> [Work instruction]
From the data below, copy out every line in which the word "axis" occurs.

> [Given material]
++++++++++

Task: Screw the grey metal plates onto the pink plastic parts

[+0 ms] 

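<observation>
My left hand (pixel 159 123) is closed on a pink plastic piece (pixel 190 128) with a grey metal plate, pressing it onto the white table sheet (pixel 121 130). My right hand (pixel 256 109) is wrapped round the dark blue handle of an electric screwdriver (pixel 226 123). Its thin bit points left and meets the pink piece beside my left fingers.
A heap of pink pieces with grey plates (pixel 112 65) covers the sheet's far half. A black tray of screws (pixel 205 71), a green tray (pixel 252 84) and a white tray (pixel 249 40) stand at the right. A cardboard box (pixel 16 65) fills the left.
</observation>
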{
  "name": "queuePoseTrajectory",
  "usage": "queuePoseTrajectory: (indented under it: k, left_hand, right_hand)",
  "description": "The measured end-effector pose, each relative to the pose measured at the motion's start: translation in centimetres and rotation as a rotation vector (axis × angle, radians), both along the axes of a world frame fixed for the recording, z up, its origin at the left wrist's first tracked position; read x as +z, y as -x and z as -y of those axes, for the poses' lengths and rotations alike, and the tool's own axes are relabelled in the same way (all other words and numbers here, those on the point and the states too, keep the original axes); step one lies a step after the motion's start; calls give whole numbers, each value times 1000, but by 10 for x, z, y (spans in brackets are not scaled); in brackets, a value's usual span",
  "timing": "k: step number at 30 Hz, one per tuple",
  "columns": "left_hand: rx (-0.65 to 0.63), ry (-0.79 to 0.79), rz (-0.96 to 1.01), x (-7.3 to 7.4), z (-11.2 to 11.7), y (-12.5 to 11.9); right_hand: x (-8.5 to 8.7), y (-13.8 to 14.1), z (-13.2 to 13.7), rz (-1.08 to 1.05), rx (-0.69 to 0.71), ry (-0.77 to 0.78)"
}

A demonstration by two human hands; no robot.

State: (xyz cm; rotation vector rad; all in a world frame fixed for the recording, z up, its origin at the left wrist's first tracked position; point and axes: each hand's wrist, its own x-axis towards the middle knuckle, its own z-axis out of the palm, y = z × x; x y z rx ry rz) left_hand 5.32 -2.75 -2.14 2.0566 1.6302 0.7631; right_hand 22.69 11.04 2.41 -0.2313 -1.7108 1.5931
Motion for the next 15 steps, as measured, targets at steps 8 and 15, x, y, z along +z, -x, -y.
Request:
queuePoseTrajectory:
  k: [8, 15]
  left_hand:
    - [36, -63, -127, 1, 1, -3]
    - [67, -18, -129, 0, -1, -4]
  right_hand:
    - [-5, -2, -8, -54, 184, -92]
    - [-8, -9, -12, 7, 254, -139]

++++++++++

> [Answer to this problem]
  "description": "The measured end-effector pose, each relative to the pose measured at the motion's start: translation in centimetres and rotation as a rotation vector (axis × angle, radians), both along the axes of a world frame fixed for the recording, z up, its origin at the left wrist's first tracked position; read x as +z, y as -x and z as -y of those axes, for the poses' lengths and rotations alike, and the tool's own axes are relabelled in the same way (all other words and numbers here, those on the point and the states too, keep the original axes); step one lies a step after the motion's start; calls give whole numbers, each value times 1000, but by 10 for x, z, y (spans in brackets are not scaled); in brackets, a value's usual span",
State: (xyz cm; rotation vector rad; all in a world frame fixed for the recording, z up, its origin at the left wrist's first tracked position; point and axes: each hand's wrist, its own x-axis towards the middle knuckle, its own z-axis out of the palm, y = z × x; x y z rx ry rz) left_hand 5.32 -2.75 -2.14 2.0566 1.6302 0.7631; right_hand 22.69 11.04 2.41 -0.2313 -1.7108 1.5931

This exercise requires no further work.